**TASK DETAILS**
After locating the line containing "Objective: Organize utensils", transcribe that line and all following lines exactly, stopping only at the end of the records.

**SUPPLIED RECORDS**
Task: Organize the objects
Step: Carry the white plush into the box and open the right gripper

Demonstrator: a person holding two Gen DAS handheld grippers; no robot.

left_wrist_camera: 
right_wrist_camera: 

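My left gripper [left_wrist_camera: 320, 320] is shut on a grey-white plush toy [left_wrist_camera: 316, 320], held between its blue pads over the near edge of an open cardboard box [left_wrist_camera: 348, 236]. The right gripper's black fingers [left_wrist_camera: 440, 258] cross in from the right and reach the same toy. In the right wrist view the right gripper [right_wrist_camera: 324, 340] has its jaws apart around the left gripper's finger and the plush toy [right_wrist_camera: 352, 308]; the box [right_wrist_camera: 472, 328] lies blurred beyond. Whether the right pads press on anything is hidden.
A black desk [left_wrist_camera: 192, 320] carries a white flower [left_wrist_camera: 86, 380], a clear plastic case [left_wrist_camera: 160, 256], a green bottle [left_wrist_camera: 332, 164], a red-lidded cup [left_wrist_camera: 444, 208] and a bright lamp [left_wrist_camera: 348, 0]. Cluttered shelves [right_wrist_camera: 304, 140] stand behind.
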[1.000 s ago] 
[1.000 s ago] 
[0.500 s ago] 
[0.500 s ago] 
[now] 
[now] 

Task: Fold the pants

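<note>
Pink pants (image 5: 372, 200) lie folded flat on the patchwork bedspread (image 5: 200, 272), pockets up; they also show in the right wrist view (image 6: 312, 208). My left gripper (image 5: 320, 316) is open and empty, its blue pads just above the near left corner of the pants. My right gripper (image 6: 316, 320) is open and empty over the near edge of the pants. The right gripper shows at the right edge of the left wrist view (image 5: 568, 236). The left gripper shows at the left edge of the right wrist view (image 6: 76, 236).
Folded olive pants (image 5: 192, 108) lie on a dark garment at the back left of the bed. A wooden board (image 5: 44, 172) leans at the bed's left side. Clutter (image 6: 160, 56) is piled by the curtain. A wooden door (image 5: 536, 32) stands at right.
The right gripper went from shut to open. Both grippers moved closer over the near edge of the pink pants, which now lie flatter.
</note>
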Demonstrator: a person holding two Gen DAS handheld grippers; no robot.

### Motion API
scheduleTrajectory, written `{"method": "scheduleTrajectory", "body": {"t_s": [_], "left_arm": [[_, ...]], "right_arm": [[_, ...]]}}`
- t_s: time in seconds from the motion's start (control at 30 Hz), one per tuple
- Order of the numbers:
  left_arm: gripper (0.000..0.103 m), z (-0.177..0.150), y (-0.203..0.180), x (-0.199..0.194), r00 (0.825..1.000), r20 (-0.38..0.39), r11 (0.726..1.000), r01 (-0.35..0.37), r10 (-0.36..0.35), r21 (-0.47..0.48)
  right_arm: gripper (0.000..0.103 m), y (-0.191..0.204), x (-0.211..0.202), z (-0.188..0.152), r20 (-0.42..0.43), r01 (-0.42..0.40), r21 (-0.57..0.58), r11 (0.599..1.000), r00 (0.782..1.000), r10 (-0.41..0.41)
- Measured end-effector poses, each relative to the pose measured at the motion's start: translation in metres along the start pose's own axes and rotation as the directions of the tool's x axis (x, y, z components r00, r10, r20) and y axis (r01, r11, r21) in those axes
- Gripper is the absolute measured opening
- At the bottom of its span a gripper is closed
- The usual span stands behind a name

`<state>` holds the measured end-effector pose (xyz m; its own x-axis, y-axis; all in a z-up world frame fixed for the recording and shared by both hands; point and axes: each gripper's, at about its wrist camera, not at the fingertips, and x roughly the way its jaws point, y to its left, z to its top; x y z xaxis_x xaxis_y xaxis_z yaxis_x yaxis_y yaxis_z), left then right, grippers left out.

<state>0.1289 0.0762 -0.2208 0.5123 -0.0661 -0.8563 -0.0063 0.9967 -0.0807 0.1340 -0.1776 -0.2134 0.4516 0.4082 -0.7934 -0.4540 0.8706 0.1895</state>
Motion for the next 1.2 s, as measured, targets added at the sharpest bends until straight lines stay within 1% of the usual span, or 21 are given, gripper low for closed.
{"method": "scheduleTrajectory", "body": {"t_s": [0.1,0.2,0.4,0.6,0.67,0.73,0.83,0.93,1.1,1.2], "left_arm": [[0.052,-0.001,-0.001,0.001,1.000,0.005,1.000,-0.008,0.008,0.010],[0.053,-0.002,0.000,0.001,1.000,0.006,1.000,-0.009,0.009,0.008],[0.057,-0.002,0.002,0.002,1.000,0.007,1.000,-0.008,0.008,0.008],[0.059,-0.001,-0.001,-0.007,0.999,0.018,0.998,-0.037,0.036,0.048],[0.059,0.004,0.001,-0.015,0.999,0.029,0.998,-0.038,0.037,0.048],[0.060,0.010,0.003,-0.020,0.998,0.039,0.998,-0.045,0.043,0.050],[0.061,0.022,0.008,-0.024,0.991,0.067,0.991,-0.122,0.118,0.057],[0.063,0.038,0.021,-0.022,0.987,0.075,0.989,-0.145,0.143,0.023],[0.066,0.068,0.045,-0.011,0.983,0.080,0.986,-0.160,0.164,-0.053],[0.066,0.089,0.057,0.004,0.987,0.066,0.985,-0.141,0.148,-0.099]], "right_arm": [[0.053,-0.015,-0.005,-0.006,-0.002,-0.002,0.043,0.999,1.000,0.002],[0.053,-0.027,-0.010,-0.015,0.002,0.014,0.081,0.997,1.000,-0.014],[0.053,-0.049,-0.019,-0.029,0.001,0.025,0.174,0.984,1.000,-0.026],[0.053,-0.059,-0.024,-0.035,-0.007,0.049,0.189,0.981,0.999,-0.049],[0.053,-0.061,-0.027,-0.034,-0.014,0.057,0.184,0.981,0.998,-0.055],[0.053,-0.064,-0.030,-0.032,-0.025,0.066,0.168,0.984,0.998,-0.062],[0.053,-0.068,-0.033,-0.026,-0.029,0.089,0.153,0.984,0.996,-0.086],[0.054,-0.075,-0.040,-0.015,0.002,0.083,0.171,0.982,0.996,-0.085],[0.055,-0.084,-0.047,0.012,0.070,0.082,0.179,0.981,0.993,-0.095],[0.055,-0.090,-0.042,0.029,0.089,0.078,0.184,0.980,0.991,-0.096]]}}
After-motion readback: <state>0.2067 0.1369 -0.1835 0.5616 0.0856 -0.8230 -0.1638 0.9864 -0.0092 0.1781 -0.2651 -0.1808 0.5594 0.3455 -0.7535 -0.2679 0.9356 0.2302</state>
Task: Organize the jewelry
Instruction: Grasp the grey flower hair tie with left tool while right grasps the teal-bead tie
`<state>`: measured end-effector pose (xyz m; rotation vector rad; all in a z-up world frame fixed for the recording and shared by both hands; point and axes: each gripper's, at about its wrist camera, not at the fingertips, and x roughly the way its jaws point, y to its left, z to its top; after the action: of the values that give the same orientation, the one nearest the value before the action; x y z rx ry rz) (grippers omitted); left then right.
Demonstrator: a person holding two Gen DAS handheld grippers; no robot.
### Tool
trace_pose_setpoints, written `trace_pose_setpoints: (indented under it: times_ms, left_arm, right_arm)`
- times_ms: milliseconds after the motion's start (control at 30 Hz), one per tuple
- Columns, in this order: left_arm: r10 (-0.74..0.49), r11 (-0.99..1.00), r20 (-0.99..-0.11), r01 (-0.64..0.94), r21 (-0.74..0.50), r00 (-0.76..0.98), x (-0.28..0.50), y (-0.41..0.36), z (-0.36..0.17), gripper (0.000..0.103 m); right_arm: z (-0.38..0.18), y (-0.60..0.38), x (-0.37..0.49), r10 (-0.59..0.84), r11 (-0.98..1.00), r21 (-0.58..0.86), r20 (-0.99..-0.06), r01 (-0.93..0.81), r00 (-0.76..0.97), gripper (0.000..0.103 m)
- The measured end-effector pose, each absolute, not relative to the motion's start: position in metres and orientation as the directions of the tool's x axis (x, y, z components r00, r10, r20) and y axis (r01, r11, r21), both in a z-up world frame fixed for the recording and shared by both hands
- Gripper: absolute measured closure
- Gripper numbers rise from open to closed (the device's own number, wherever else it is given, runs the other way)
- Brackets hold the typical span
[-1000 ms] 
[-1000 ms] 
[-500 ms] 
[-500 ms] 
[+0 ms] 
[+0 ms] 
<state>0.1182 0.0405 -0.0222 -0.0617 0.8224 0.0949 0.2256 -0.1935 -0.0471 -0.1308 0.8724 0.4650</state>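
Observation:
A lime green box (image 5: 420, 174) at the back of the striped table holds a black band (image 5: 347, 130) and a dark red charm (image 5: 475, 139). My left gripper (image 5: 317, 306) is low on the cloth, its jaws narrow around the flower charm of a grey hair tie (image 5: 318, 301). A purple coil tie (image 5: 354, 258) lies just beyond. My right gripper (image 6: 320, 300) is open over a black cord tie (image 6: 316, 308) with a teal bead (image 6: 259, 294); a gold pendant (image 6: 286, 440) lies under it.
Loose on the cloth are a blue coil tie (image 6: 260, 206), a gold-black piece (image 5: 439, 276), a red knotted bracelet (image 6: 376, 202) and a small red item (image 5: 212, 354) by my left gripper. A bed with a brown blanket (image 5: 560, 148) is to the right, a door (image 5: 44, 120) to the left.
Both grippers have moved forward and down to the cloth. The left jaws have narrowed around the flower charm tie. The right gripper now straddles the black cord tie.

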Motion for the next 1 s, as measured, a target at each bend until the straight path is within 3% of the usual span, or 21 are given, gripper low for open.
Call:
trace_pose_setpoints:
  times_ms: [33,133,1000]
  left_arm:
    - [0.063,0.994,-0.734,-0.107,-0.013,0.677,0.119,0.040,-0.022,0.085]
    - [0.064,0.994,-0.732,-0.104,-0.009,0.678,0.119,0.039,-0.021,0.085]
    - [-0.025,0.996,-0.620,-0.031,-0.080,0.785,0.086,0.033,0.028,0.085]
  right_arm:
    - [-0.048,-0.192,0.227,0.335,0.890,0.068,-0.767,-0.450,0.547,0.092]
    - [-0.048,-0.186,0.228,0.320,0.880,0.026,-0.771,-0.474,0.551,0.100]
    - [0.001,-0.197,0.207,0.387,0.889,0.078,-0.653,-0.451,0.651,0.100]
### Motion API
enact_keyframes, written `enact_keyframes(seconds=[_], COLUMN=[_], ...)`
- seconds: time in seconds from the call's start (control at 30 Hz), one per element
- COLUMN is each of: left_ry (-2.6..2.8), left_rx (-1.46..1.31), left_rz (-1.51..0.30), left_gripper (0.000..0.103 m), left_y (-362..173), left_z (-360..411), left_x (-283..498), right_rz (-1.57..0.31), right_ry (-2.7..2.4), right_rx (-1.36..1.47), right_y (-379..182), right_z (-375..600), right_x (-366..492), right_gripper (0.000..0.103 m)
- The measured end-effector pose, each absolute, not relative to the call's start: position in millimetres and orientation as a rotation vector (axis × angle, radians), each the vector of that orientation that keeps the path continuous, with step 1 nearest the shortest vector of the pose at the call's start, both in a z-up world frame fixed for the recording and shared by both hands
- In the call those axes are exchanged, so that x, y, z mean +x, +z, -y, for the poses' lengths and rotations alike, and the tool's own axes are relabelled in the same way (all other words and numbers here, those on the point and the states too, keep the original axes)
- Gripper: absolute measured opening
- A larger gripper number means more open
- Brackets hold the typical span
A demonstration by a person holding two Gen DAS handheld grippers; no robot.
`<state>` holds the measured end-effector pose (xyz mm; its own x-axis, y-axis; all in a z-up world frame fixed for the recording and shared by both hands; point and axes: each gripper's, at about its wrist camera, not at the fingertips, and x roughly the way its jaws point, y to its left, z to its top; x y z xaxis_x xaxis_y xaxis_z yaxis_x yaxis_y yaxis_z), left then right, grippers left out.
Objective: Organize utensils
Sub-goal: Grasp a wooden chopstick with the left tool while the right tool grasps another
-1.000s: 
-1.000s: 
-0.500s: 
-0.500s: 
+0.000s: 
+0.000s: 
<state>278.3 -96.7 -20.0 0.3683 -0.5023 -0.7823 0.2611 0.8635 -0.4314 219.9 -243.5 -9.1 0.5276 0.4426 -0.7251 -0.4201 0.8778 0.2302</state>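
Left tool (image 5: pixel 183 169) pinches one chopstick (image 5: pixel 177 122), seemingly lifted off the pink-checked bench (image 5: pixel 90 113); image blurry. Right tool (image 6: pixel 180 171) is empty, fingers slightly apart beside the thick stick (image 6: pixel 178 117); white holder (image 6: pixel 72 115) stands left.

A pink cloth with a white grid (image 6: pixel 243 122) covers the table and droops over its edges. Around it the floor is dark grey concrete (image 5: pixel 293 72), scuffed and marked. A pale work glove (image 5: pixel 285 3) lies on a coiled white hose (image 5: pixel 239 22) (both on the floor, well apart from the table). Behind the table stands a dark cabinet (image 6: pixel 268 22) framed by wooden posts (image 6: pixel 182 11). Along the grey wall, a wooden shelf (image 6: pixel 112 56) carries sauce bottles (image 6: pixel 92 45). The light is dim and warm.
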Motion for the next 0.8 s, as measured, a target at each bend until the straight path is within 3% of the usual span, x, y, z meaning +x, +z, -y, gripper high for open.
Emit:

**YOUR RESPONSE**
Objective: Organize utensils
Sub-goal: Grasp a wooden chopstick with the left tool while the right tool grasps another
-1.000s: 
-1.000s: 
-0.500s: 
-0.500s: 
+0.000s: 
+0.000s: 
<state>278.3 -96.7 -20.0 0.3683 -0.5023 -0.7823 0.2611 0.8635 -0.4314 219.9 -243.5 -9.1 0.5276 0.4426 -0.7251 -0.4201 0.8778 0.2302</state>
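Left tool (image 5: pixel 183 169) pinches one chopstick (image 5: pixel 177 122), seemingly lifted off the pink-checked bench (image 5: pixel 90 113); image blurry. Right tool (image 6: pixel 180 171) is empty, fingers slightly apart beside the thick stick (image 6: pixel 178 117); white holder (image 6: pixel 72 115) stands left.

A pink cloth with a white grid (image 6: pixel 243 122) covers the table and droops over its edges. Around it the floor is dark grey concrete (image 5: pixel 293 72), scuffed and marked. A pale work glove (image 5: pixel 285 3) lies on a coiled white hose (image 5: pixel 239 22) (both on the floor, well apart from the table). Behind the table stands a dark cabinet (image 6: pixel 268 22) framed by wooden posts (image 6: pixel 182 11). Along the grey wall, a wooden shelf (image 6: pixel 112 56) carries sauce bottles (image 6: pixel 92 45). The light is dim and warm.
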Motion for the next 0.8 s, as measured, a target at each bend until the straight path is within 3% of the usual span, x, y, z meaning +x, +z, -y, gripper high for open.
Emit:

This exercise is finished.